Amâncio publicou os seguintes livros: Noções abreviadas de Geografia e História do Espírito Santo, em cinco edições, a primeira datada de 1894 e adotada, como as demais, pela Diretoria da Instrução Pública do ES; Almanaque do Espírito Santo, o primeiro em 1899, o segundo, em 1918, e o terceiro, edição póstuma, em 1919; Traços biográficos, 1897; Folhas avulsas, 1895; Folhas dispersas, 1896; Humorismos, contos, 1897, Benevente, cidade de Anchieta, c.1900.

Também são de sua autoria: Na lua de mel, comédia, 1895; O tio Mendes, comédia, 1897; O engrossa: Virou-se contra o feiticeiro, comédia, 1890; Apuros de um marido, comédia em um ato; Jorge ou perdição de mulher; novela; Homens e coisas do Espírito Santo, em dois volumes, o primeiro datado de 1897 e o segundo em edição póstuma; Datas espírito-santenses, em dois volumes, o primeiro publicado em 1909 e o segundo em edição póstuma.

“Pode-se dizer que a obra escrita e publicada do Prof. Amâncio Pereira, de 1888 a 1918, foi um grande ‘Almanaque do Espírito Santo’, pois ela compreende de tudo um pouco: teatro, romance, biografia, geografia, história, poesia, crônica, moral e civismo, o que o fez o principal escritor de sua época”, escreveu Ribeiro.
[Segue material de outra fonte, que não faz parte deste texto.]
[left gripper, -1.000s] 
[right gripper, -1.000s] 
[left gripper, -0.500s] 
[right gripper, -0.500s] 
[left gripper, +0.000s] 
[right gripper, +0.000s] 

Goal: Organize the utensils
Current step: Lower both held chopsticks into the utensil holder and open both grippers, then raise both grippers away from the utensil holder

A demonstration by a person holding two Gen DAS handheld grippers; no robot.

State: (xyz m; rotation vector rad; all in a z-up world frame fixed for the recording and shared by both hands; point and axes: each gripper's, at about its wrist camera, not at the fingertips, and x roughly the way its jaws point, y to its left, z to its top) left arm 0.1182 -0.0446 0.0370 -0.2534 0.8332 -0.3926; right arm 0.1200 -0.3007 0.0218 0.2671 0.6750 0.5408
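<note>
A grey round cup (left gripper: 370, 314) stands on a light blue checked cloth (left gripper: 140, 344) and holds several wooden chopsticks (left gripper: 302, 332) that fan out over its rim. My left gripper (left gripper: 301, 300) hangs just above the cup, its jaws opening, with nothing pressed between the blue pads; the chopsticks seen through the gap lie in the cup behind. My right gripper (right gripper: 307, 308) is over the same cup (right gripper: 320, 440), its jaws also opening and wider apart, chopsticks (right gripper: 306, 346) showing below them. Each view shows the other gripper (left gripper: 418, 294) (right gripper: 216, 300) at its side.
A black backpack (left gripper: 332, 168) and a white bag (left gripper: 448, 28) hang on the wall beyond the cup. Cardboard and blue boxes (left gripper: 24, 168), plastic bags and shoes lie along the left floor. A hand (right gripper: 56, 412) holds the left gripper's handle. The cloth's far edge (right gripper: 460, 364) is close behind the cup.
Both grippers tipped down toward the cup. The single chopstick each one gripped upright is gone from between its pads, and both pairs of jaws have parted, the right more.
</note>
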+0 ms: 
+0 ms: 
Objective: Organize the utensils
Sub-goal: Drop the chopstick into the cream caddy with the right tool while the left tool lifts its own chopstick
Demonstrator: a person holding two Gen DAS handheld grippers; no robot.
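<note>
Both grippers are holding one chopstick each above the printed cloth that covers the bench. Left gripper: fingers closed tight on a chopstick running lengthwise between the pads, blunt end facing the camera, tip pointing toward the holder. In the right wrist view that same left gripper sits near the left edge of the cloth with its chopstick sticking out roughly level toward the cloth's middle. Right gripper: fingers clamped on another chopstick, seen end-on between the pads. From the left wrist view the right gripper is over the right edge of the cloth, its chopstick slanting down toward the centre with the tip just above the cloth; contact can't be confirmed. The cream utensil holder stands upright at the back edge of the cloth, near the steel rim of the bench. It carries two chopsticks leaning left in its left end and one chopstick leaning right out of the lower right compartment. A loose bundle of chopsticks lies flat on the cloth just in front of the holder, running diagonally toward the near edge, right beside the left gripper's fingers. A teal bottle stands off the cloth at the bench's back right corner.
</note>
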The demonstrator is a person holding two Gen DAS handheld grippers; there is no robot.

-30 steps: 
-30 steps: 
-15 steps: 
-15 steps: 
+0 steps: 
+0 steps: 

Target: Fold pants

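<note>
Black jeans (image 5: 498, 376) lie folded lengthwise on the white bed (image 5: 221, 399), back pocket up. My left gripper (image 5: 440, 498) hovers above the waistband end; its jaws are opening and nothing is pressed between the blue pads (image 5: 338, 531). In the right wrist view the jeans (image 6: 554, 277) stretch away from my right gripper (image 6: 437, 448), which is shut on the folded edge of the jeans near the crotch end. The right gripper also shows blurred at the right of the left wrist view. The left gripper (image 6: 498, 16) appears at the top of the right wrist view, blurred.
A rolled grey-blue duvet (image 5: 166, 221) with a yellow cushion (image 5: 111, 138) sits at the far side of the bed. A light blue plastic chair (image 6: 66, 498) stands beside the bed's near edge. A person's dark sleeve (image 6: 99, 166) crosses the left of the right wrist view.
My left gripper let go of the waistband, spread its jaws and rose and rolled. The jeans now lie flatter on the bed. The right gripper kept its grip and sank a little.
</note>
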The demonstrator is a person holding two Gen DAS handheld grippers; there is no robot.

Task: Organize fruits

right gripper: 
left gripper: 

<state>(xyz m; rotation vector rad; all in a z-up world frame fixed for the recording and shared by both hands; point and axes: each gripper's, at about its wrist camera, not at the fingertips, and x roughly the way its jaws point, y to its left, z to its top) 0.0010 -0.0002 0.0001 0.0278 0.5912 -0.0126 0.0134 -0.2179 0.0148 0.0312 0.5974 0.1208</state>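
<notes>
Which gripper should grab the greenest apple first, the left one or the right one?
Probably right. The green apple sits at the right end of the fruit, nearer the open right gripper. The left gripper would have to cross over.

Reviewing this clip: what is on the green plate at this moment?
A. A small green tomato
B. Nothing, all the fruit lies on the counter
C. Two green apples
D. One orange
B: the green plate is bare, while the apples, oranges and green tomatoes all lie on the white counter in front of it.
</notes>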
De acordo com o presidente de honra da AEL, “Amâncio Pereira complementava seu parco salário de professor primário com a venda de suas obras. Sua família era grande, tinha vários filhos pra criar, além de idosos familiares a quem cuidava e não podia se dar ao luxo de publicar por vaidade, para deleite próprio ou dos amigos. Ele precisava vender suas obras para sobreviver e criar sua família”.

Desde 1888, quando publicou sua primeira peça teatral, Deomar, drama em três atos com temática política, Amâncio Pereira fez da literatura uma aliada para expressar sua imensa criatividade, sua visão de mundo abolicionista, republicana e crítica da burguesia no poder, e, também, seu ganha-pão.

O deputado Gandini lembrou que conheceu a obra de Amâncio por meio do advogado, professor e escritor Anaximandro Amorim e, ao descobrir o legado, aceitou criar o projeto que concede o título de patrono da Educação Capixaba “a um homem que venceu os desafios do seu tempo com os seus próprios méritos”.

“Elaborei o projeto de lei que declara Amâncio Pinto Pereira o patrono da Educação capixaba. E ele foi aprovado pela Comissão de Educação da Assembleia Legislativa. Caso também seja aprovado em plenário, será uma forma de valorizarmos de uma só vez o magistério e a raça negra!”, frisou o deputado estadual.